1541425 - (audio-sharing) Implement audio capture for getDisplayMedia

wilhelm.wanecek

Reporter

Description

•

5 years ago

User Agent: Mozilla/5.0 (X11; Ubuntu; Linux x86_64; rv:66.0) Gecko/20100101 Firefox/66.0

Steps to reproduce:

Attempted requesting screen capture with audio constraints, e.g. { video: true, audio: true }.

Actual results:

No audio tracks are obtained (i.e. MediaStream#getAudioTracks() returns an empty list), since the feature is not implemented yet.

Expected results:

Firefox should implement the part of the Screen Capture specification[1] describing audio capture. AFAIU, Chromium will implement this as of Chrome 68 [2]. There's some discussion about this feature-set in bug #1321221 [3].

wilhelm.wanecek

Reporter

Updated

•

5 years ago

Type: defect → task

Component: Untriaged → WebRTC: Audio/Video

Product: Firefox → Core

Alex Chronopoulos [:achronop]

Comment 1

•

5 years ago

Can you help me triage this one?

Flags: needinfo?(jib)

Jan-Ivar Bruaroey [:jib] (needinfo? me)

Comment 2

•

5 years ago

I think this is low priority for us at the moment. This is a MAY in the spec, i.e. it's not mandatory to implement, so we are spec compliant without this feature.

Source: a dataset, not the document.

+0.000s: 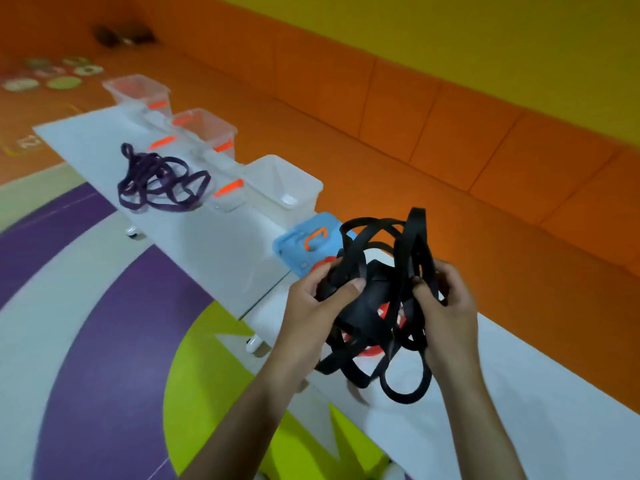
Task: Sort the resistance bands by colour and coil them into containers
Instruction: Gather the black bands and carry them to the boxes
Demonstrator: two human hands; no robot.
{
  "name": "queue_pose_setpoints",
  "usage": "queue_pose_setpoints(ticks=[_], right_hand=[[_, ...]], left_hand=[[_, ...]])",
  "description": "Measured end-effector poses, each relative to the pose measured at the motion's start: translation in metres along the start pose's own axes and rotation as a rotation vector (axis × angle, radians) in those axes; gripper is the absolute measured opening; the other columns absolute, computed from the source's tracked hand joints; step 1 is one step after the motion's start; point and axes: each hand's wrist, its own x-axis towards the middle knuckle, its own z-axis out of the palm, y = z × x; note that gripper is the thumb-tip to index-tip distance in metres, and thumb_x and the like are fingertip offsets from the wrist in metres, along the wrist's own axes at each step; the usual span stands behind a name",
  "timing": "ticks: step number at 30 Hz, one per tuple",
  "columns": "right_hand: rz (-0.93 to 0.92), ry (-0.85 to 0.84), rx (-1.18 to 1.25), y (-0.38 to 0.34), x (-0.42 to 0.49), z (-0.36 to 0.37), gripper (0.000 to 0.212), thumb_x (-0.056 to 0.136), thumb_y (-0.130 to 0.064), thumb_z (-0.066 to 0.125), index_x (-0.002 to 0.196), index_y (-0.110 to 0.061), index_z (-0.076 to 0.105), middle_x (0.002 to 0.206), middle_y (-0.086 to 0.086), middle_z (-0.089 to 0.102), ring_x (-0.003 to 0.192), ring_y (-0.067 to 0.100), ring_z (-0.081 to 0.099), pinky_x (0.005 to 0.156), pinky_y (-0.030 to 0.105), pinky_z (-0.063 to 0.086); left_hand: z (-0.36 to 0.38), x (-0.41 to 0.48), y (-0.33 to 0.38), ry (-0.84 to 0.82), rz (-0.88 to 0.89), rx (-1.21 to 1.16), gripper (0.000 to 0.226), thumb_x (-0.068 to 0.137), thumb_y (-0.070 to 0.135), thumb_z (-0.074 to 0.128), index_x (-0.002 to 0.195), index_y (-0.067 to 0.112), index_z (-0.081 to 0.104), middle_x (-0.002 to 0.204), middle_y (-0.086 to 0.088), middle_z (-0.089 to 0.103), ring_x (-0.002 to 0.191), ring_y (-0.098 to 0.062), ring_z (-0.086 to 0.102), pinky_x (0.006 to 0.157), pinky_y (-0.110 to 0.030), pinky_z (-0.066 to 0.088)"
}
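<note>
A tangled bundle of black resistance bands [384,271] hangs in the air above the white table [221,244]. My left hand [322,306] grips its left side, thumb across the bands. My right hand [446,306] grips the right side, fingers curled through the loops. Red bands [388,311] show through the gaps behind the black ones, mostly hidden. A pile of purple bands [159,181] lies on the table to the far left. Clear containers with orange latches [207,129] and an open clear container [284,183] line the table's far edge.
A blue lid with an orange handle [304,245] lies flat beside the open container. Another clear container [138,90] stands at the far end. An orange padded wall [450,133] runs behind the table. Round discs [62,83] lie on the floor at top left.
</note>
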Motion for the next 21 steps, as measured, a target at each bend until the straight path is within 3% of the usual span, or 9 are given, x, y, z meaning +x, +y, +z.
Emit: queue_pose_setpoints(ticks=[4, 6, 8, 11, 14, 16, 18, 21], right_hand=[[0.016, -0.127, 0.031, -0.004, -0.008, 0.097, 0.025, 0.087, -0.032, 0.069, 0.112, -0.031, 0.073, 0.081, -0.005, 0.072, 0.059, 0.016, 0.062, 0.053, 0.03, 0.051], [0.031, -0.184, 0.052, -0.003, -0.011, 0.148, 0.023, 0.086, -0.028, 0.07, 0.109, -0.031, 0.074, 0.088, -0.005, 0.075, 0.066, 0.015, 0.067, 0.057, 0.028, 0.054], [0.05, -0.249, 0.069, -0.001, -0.013, 0.198, 0.021, 0.085, -0.028, 0.072, 0.105, -0.032, 0.075, 0.1, 0.0, 0.078, 0.08, 0.022, 0.072, 0.069, 0.035, 0.058], [0.06, -0.34, 0.062, 0.004, -0.014, 0.271, 0.021, 0.084, -0.026, 0.072, 0.104, -0.032, 0.075, 0.101, 0.004, 0.075, 0.085, 0.025, 0.071, 0.073, 0.038, 0.058], [0.08, -0.425, 0.071, 0.01, -0.009, 0.342, 0.021, 0.082, -0.024, 0.072, 0.103, -0.028, 0.075, 0.093, 0.006, 0.074, 0.068, 0.016, 0.069, 0.059, 0.026, 0.055], [0.115, -0.502, 0.083, 0.018, -0.002, 0.39, 0.018, 0.088, -0.018, 0.073, 0.104, -0.028, 0.074, 0.096, 0.01, 0.075, 0.06, 0.016, 0.067, 0.053, 0.025, 0.053], [0.139, -0.585, 0.09, 0.025, 0.008, 0.436, 0.022, 0.096, -0.01, 0.07, 0.107, -0.029, 0.074, 0.101, 0.01, 0.076, 0.064, 0.018, 0.069, 0.059, 0.031, 0.055], [0.162, -0.673, 0.118, 0.031, 0.024, 0.507, 0.02, 0.092, -0.018, 0.069, 0.11, -0.028, 0.074, 0.101, 0.006, 0.077, 0.075, 0.022, 0.071, 0.068, 0.041, 0.056]], left_hand=[[-0.089, -0.01, 0.035, 0.142, 0.037, -0.004, 0.024, 0.09, 0.023, 0.08, 0.113, 0.02, 0.079, 0.104, -0.009, 0.081, 0.097, -0.023, 0.076, 0.083, -0.034, 0.061], [-0.133, -0.014, 0.047, 0.248, 0.044, -0.011, 0.022, 0.088, 0.021, 0.08, 0.11, 0.022, 0.08, 0.104, -0.006, 0.081, 0.095, -0.02, 0.077, 0.075, -0.027, 0.059], [-0.176, -0.017, 0.057, 0.34, 0.039, -0.03, 0.024, 0.087, 0.022, 0.081, 0.112, 0.023, 0.079, 0.106, -0.005, 0.081, 0.094, -0.02, 0.077, 0.07, -0.025, 0.058], [-0.24, -0.017, 0.069, 0.476, 0.052, -0.007, 0.029, 0.084, 0.026, 0.083, 0.112, 0.027, 0.078, 0.11, -0.003, 0.081, 0.102, -0.024, 0.078, 0.083, -0.037, 0.061], [-0.296, -0.009, 0.082, 0.622, 0.072, 0.011, 0.047, 0.071, 0.04, 0.086, 0.114, 0.025, 0.075, 0.111, 0.0, 0.08, 0.106, -0.024, 0.077, 0.093, -0.043, 0.061], [-0.334, 0.002, 0.089, 0.705, 0.074, 0.021, 0.05, 0.07, 0.037, 0.087, 0.115, 0.022, 0.073, 0.11, 0.0, 0.08, 0.105, -0.024, 0.077, 0.092, -0.041, 0.061], [-0.371, 0.014, 0.098, 0.761, 0.068, 0.026, 0.045, 0.074, 0.032, 0.085, 0.117, 0.023, 0.072, 0.109, 0.001, 0.08, 0.103, -0.022, 0.077, 0.087, -0.034, 0.06], [-0.426, 0.037, 0.117, 0.803, 0.061, 0.08, 0.036, 0.084, 0.026, 0.085, 0.118, 0.022, 0.073, 0.11, -0.002, 0.08, 0.1, -0.021, 0.077, 0.079, -0.025, 0.058]])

While we do have some old disabled audio-capture code in the tree that we might be able to revive from the Firefox Hello days, I believe that code specifically exposed tab audio, and we don't currently expose tab sharing, which is what it was designed to go along with.

Flags: needinfo?(jib)

Priority: -- → P3

Jan-Ivar Bruaroey [:jib] (needinfo? me)

Updated

•

5 years ago

Status: UNCONFIRMED → NEW

Ever confirmed: true

Jan-Ivar Bruaroey [:jib] (needinfo? me)

Updated

•

5 years ago

Type: task → enhancement

wilhelm.wanecek

Reporter

Comment 3

•

5 years ago

Ok, thanks a lot for explaining the situation :) Chromium is in different position since they already had audio capture in their previous, non-standard implementation (although only for tabs on Mac & Linux).

Paul Adenot (:padenot)

Comment 5

•

4 years ago

The spec is really hand-wavy:

In the case of audio, the user agent MAY present the end-user with audio sources to share. Which choices are available to choose from is up to the user agent, and the audio source(s) are not necessarily the same as the video source(s). An audio source may be a particular application, window, browser, the entire system audio or any combination thereof. Unlike mediadevices.getUserMedia() with regards to audio+video, the user agent is allowed not to return audio even if the audio constraint is present. If the user agent knows no audio will be shared for the lifetime of the stream it MUST NOT include an audio track in the resulting stream. The user agent MAY accept a request for audio and video by only returning a video track in the resulting stream, or it MAY accept the request by returning both an audio track and a video track in the resulting stream. The user agent MUST reject audio-only requests.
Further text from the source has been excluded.